STJ limita análise de recursos que envolvem legalidade tributária com base em norma constitucional
O Superior Tribunal de Justiça (STJ) tem adotado o entendimento de que não cabe, em sede de recurso especial, a análise de suposta violação ao artigo 97 do Código Tributário Nacional (CTN). A corte entende que esse dispositivo apenas reproduz o princípio da legalidade tributária previsto na Constituição Federal, o que remete a competência exclusiva ao Supremo Tribunal Federal (STF). Assim, recursos que discutem aspectos como definição de fato gerador, instituição de tributos ou alteração de alíquotas por norma infralegal acabam sendo barrados no STJ.

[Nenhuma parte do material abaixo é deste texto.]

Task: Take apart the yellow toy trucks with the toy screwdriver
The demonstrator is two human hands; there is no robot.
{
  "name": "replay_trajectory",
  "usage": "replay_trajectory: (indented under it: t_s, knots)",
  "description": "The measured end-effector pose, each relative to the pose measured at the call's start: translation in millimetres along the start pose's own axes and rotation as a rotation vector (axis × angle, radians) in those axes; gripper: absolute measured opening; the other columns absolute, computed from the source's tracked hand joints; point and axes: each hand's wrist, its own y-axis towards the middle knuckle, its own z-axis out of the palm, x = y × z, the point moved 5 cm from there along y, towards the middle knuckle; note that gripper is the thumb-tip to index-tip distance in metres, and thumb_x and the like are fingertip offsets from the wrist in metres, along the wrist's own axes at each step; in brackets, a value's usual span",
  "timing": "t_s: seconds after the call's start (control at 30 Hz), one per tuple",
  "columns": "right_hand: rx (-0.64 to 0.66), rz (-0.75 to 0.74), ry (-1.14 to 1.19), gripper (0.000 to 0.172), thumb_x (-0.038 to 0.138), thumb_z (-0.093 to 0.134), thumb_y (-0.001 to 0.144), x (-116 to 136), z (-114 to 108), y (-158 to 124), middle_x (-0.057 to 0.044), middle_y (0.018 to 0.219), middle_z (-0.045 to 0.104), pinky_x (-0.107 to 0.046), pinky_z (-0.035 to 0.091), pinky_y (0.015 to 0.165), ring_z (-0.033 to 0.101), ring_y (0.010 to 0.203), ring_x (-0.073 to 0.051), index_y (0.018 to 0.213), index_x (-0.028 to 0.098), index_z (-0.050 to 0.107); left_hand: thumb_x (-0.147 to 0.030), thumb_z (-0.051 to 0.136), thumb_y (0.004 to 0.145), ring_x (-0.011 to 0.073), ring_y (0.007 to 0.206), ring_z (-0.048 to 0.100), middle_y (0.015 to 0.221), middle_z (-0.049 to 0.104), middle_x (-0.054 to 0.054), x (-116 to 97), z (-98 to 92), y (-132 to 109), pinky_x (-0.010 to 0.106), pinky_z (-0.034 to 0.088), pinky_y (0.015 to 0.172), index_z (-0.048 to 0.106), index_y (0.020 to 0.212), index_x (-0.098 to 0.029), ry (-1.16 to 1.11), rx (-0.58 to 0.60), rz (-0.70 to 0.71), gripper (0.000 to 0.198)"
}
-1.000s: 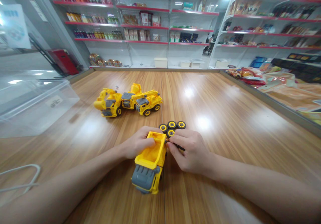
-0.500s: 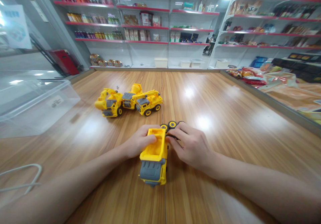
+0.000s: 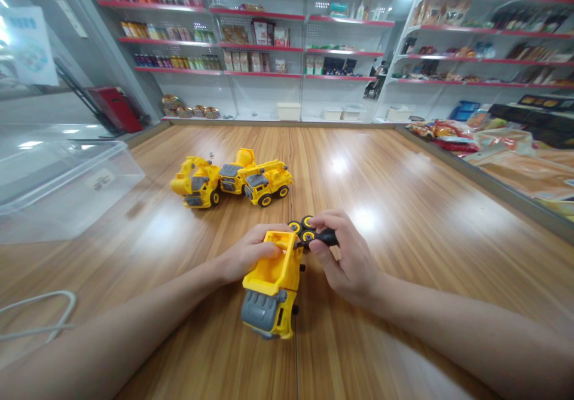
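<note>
My left hand [image 3: 255, 249] grips a yellow toy dump truck [image 3: 287, 280] by its rear, thumb inside the bed. The truck's grey cab front points towards me, and black axle stubs stick out on its right side. In my right hand [image 3: 345, 256] is a small black screwdriver [image 3: 326, 237], pinched between thumb and fingers and pointing left at the truck's rear side. Whether its tip touches a screw I cannot tell. Several black toy wheels [image 3: 295, 227] with yellow hubs lie on the table just behind the screwdriver.
Further back stand a yellow toy excavator [image 3: 197, 185], a toy mixer truck [image 3: 233, 176] and a toy crane truck [image 3: 269, 186]. A clear plastic bin [image 3: 67, 191] is at the left, near a white cable [image 3: 63, 313]. Bagged goods [image 3: 506, 149] lie beyond the right edge.
The truck has swung slightly, its cab shifting left and its right side turning more into view. My right hand has tilted and moved right, so the screwdriver now shows clearly.
</note>
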Motion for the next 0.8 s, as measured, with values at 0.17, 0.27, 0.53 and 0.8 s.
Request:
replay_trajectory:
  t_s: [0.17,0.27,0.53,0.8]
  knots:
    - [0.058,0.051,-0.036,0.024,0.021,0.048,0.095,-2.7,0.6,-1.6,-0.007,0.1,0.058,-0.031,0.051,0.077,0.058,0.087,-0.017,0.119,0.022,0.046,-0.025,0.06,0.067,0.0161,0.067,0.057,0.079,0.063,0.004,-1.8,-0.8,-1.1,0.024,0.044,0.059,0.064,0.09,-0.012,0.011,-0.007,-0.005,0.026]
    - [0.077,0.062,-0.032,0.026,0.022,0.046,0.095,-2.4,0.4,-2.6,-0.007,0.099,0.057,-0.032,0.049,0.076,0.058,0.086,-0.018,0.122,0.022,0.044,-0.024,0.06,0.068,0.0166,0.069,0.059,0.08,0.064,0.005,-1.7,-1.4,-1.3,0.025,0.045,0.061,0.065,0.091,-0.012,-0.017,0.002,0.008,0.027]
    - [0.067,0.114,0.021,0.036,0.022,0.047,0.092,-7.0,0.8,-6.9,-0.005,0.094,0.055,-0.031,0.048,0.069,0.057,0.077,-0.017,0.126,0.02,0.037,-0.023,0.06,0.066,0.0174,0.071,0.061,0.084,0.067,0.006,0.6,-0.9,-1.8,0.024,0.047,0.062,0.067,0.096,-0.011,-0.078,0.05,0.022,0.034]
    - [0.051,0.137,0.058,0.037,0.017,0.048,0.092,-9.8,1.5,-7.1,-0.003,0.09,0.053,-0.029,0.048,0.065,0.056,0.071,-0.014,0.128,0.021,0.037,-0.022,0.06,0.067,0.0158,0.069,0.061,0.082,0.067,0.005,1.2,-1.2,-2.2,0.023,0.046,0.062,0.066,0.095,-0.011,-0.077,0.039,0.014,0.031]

Um exemplo recente ocorreu na 1ª Turma da corte, que rejeitou recurso de uma empresa importadora que questionava a inclusão de certas despesas no valor aduaneiro para fins de cálculo de impostos de importação. O ministro relator, Benedito Gonçalves, reforçou que avaliar a suposta ofensa ao artigo 97 do CTN seria interferir em matéria de cunho constitucional. Ele também mencionou precedentes da própria Turma e da 1ª Seção do STJ confirmando essa limitação, inclusive em julgamentos envolvendo tributos como PIS, Cofins e ICMS.
O contribuinte, ao tentar argumentar que a discussão era infraconstitucional, teve seu pedido rejeitado com base em jurisprudência já consolidada. Mesmo após o STF ter declarado que o tema em questão não possui repercussão geral (Tema 1.151), o STJ manteve a posição de que a análise do artigo 97 extrapola sua competência. Para os ministros, a norma do CTN não se trata de disposição autônoma, mas de uma reprodução do princípio constitucional da legalidade, o que inviabiliza seu exame por meio de recurso especial.